Pour répondre aux standards internationaux en matière de formation et d’innovation, le design thinking (pensée design) semble être le nouveau cheval de bataille des établissements d’enseignement supérieurs français. D’abord né dans les années 50 grâce au publicitaire américain Alex Osborn, le design thinking fait l’objet d’un programme universitaire à l’Université de Standford dès les années 60. La méthode prônée par la « pensée design » est de repenser les processus de création et de management en entreprise par le design. Autrement dit, le design thinking vise à s’inspirer du mode de pensée des designers pour résoudre une problématique d’innovation, dans tous les domaines.



Aujourd’hui, cette approche s’invite dans l’enseignement supérieur français avec le développement de programmes innovants. Initié par Strate (Ecole de design à Sèvres et Paris), Centrale Paris et l’ESSEC, le programme CPI (Création d’un Produit Innovant) a été le premier à intégrer le design thinking dans une formation universitaire. Ce programme qui fête cette année ses dix ans vise à rassembler les étudiants de différentes disciplines autour du design thinking pour favoriser l’innovation et la transversalité, à la croisée de l’ingénierie, du business et du design. Mais il a surtout pour ambition de développer des collaborations avec le monde de l’entreprise. A ce titre, chaque année, de grands groupes tels que La Poste, Orange ou Thalès confient des projets à des équipes d’étudiants pluridisciplinaires de ce programme qui présentent leurs résultats lors du « Trade Show » annuel.
L’Ecole des Ponts ParisTech a, elle, donné récemment naissance à un programme entièrement dédié au design thinking, en collaboration avec plusieurs écoles d’ingénieurs et d’architecture. Baptisé Paris-Est D-School, ce projet d’un nouveau genre fait collaborer des étudiants de différentes disciplines sur des projets soumis par des entreprises dans un environnement de travail spécialement aménagé pour encourager la créativité et favoriser l’émergence d’idées innovantes.
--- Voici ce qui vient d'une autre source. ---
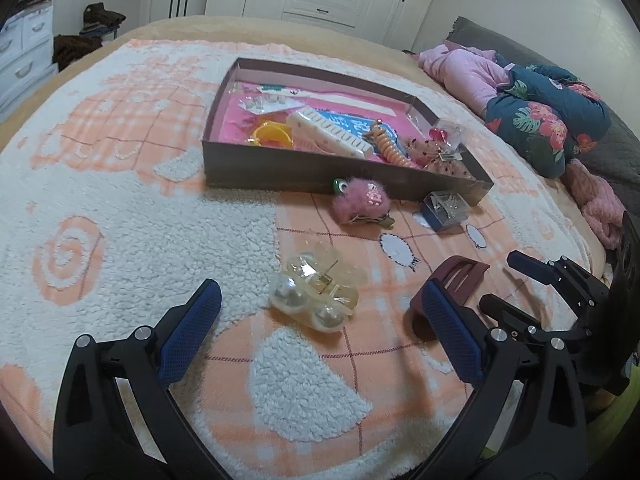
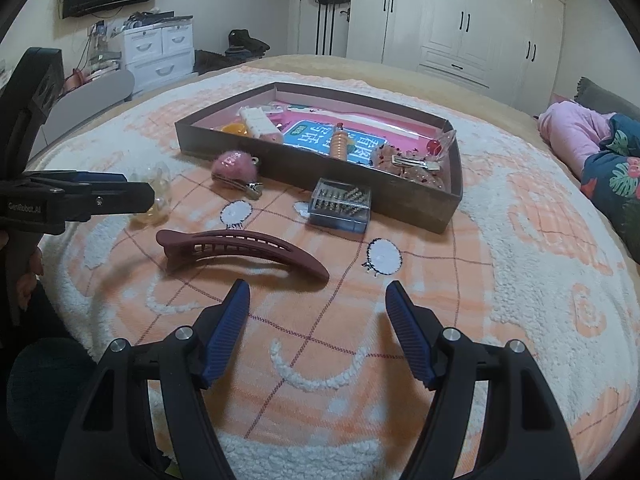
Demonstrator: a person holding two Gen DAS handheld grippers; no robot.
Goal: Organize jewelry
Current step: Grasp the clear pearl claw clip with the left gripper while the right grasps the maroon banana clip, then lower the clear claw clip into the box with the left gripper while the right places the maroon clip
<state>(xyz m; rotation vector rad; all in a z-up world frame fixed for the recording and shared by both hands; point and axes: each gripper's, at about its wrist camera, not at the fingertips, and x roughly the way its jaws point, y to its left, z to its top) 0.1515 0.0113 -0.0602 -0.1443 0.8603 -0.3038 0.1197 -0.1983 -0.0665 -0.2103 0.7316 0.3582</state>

L’établissement a bénéficié d’une dotation financière après avoir gagné une Idefi (Initiative d’Excellence en Formations Innovantes) et peut compter l’Université de Standford parmi ses partenaires.



A Toulon, près d’un million d’euros a été investi par Kedge Business School, l’Institut Supérieure de l’Electronique et du Numérique (ISEN) et le Conseil Général du Var pour lancer un « Innovation-Lab ». Cet espace de création de 700m2 à crée les conditions idéales pour que les étudiants de plusieurs filières développent de manière collaborative un projet innovant, du concept jusqu’au prototype. Cet I-Lab n’est pas sans rappeler le centre de codesign de l’école d’ingénieurs lilloise ISA où étudiants et entreprises extérieures travaillent ensemble sur des projets novateurs, notamment dans le domaine du développement durable.



Autant d’initiatives qui mobilisent le design thinking comme moyen d’innover ensemble en faisant dialoguer plusieurs compétences disciplinaires. Selon Hervé Casiglia, directeur de Kedge Design School, la percée de cette approche dans les établissements d’enseignement supérieur français répond à une demande croissante des entreprises. Dans un contexte où la course à l’innovation est déterminante pour accroitre la compétitivité des grandes entreprises françaises, le design thinking apprend aux ingénieurs et aux managers de demain à être toujours plus innovants et disruptifs.